Please reproduce the entire listing exactly.

• Data block:
▼

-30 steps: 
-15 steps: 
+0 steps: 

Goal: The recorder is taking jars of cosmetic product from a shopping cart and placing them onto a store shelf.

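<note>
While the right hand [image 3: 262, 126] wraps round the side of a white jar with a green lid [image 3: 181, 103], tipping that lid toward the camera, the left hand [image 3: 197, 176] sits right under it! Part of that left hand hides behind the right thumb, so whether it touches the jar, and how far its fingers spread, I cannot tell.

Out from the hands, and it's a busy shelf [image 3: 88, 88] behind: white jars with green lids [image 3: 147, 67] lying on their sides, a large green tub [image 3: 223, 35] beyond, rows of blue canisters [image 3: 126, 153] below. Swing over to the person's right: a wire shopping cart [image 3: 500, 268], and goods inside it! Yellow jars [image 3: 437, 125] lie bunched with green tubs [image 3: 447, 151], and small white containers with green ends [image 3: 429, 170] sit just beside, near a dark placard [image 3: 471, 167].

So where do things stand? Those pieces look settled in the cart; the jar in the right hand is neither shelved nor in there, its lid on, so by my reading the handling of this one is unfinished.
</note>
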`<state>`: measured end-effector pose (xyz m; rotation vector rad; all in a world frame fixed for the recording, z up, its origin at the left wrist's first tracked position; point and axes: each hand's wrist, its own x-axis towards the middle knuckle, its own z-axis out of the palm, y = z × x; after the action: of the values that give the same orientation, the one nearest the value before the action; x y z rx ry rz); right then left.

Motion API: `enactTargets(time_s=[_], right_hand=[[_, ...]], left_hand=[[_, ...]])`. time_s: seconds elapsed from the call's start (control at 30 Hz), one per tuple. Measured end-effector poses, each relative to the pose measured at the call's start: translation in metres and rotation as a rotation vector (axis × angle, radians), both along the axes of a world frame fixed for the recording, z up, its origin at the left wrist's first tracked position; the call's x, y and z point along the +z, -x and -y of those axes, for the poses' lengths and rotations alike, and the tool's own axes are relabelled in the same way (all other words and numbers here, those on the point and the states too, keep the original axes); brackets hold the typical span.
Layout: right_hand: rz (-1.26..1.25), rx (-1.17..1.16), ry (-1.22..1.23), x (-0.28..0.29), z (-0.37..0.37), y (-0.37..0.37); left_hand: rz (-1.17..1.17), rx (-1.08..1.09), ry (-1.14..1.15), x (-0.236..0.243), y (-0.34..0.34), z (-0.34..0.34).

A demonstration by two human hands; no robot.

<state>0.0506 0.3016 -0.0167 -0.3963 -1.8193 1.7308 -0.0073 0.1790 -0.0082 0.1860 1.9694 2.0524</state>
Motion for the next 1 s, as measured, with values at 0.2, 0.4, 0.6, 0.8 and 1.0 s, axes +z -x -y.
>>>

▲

• Expected answer:
-30 steps: 
-15 steps: 
+0 steps: 

Goal: The recorder is taking jars of cosmetic product from a shopping cart and placing them onto a store shelf.

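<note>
While the right hand [image 3: 262, 126] wraps round the side of a white jar with a green lid [image 3: 181, 103], tipping that lid toward the camera, the left hand [image 3: 197, 176] sits right under it! Part of that left hand hides behind the right thumb, so whether it touches the jar, and how far its fingers spread, I cannot tell.

Out from the hands, and it's a busy shelf [image 3: 88, 88] behind: white jars with green lids [image 3: 147, 67] lying on their sides, a large green tub [image 3: 223, 35] beyond, rows of blue canisters [image 3: 126, 153] below. Swing over to the person's right: a wire shopping cart [image 3: 500, 268], and goods inside it! Yellow jars [image 3: 437, 125] lie bunched with green tubs [image 3: 447, 151], and small white containers with green ends [image 3: 429, 170] sit just beside, near a dark placard [image 3: 471, 167].

So where do things stand? Those pieces look settled in the cart; the jar in the right hand is neither shelved nor in there, its lid on, so by my reading the handling of this one is unfinished.
</note>
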`<state>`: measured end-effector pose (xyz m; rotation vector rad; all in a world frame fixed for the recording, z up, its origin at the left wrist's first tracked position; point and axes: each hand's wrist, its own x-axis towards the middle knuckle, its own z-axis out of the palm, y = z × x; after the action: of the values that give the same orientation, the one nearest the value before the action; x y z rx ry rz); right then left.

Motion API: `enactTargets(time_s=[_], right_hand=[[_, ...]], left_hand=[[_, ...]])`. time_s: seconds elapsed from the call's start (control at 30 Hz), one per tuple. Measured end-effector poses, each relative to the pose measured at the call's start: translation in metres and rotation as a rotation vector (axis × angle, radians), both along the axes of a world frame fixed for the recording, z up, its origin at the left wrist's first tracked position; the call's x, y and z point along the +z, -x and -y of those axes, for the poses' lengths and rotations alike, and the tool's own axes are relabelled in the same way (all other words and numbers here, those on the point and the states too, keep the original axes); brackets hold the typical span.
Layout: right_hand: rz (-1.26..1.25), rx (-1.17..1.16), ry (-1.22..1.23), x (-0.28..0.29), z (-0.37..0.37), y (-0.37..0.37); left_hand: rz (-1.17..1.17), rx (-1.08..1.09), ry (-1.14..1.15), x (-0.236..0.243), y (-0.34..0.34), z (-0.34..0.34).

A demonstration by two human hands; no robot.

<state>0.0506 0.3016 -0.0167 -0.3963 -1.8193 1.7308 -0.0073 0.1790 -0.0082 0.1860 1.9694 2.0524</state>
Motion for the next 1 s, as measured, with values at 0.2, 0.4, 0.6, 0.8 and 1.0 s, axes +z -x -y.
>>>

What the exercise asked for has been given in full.